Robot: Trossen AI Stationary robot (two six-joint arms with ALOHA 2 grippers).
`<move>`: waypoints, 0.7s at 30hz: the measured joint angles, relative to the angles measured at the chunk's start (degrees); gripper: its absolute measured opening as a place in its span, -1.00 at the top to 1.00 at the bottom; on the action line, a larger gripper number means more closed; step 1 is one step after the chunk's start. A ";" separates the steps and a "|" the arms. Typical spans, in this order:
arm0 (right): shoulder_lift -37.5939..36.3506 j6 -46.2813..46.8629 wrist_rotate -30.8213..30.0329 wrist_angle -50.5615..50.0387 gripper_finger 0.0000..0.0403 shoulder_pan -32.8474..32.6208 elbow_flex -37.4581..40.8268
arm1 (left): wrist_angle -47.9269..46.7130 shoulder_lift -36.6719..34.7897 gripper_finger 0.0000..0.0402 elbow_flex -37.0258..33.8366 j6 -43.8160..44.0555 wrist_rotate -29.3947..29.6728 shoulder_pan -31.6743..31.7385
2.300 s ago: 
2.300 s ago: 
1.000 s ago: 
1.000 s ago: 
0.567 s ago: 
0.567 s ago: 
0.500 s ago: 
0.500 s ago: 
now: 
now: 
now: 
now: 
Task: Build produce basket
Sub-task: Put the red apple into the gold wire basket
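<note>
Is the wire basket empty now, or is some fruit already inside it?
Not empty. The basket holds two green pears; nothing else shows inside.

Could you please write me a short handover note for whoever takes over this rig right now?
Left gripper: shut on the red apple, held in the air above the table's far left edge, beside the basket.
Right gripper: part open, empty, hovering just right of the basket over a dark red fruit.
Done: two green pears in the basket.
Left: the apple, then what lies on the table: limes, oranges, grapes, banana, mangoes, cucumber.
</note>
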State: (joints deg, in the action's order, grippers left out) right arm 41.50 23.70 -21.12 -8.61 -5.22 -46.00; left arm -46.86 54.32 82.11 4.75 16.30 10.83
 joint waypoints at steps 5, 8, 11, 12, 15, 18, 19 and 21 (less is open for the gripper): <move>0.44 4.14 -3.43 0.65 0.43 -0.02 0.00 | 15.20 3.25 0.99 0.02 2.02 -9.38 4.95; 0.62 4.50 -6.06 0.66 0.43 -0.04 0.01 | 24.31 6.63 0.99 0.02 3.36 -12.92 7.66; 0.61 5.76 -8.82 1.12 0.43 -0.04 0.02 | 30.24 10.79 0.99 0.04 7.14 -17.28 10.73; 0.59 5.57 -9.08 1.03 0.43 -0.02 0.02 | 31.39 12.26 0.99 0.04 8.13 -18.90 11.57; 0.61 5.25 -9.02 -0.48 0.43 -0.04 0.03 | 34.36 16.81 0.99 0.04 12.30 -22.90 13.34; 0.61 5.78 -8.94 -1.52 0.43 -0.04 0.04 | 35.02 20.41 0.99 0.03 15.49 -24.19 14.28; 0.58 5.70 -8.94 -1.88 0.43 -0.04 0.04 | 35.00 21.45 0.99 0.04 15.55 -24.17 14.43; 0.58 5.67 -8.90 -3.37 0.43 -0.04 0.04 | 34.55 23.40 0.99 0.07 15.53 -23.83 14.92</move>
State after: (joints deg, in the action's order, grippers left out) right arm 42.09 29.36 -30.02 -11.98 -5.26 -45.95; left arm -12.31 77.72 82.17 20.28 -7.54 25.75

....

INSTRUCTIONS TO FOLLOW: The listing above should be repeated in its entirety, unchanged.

TASK ANSWER:
Robot: Trossen AI Stationary robot (two six-joint arms with ALOHA 2 grippers).
`<move>`: waypoints, 0.7s at 30hz: the measured joint angles, relative to the angles measured at the chunk's start (degrees); gripper: its absolute measured opening as a place in its span, -1.00 at the top to 1.00 at the bottom; on the action line, a larger gripper number means more closed; step 1 is one step after the chunk's start. A ";" separates the steps and a "|" the arms. Typical spans, in this order:
arm0 (right): shoulder_lift -37.5939..36.3506 j6 -46.2813..46.8629 wrist_rotate -30.8213..30.0329 wrist_angle -50.5615..50.0387 gripper_finger 0.0000..0.0403 shoulder_pan -32.8474..32.6208 elbow_flex -37.4581..40.8268
arm1 (left): wrist_angle -47.9269..46.7130 shoulder_lift -36.6719..34.7897 gripper_finger 0.0000..0.0402 elbow_flex -37.0258..33.8366 j6 -43.8160..44.0555 wrist_rotate -29.3947..29.6728 shoulder_pan -31.6743..31.7385
2.300 s ago: 
2.300 s ago: 
1.000 s ago: 
1.000 s ago: 
0.567 s ago: 
0.567 s ago: 
0.500 s ago: 
0.500 s ago: 
now: 
now: 
now: 
now: 
Task: Build produce basket
Sub-task: Put the red apple into the gold wire basket
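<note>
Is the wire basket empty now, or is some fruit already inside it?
Not empty. The basket holds two green pears; nothing else shows inside.

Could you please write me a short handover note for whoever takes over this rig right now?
Left gripper: shut on the red apple, held in the air above the table's far left edge, beside the basket.
Right gripper: part open, empty, hovering just right of the basket over a dark red fruit.
Done: two green pears in the basket.
Left: the apple, then what lies on the table: limes, oranges, grapes, banana, mangoes, cucumber.
</note>
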State: (joints deg, in the action's order, grippers left out) right arm 41.50 23.70 -21.12 -8.61 -5.22 -46.00; left arm -46.86 54.32 82.11 4.75 16.30 10.83
 joint waypoints at steps 5, 8, 11, 12, 15, 18, 19 and 21 (less is open for the gripper): <move>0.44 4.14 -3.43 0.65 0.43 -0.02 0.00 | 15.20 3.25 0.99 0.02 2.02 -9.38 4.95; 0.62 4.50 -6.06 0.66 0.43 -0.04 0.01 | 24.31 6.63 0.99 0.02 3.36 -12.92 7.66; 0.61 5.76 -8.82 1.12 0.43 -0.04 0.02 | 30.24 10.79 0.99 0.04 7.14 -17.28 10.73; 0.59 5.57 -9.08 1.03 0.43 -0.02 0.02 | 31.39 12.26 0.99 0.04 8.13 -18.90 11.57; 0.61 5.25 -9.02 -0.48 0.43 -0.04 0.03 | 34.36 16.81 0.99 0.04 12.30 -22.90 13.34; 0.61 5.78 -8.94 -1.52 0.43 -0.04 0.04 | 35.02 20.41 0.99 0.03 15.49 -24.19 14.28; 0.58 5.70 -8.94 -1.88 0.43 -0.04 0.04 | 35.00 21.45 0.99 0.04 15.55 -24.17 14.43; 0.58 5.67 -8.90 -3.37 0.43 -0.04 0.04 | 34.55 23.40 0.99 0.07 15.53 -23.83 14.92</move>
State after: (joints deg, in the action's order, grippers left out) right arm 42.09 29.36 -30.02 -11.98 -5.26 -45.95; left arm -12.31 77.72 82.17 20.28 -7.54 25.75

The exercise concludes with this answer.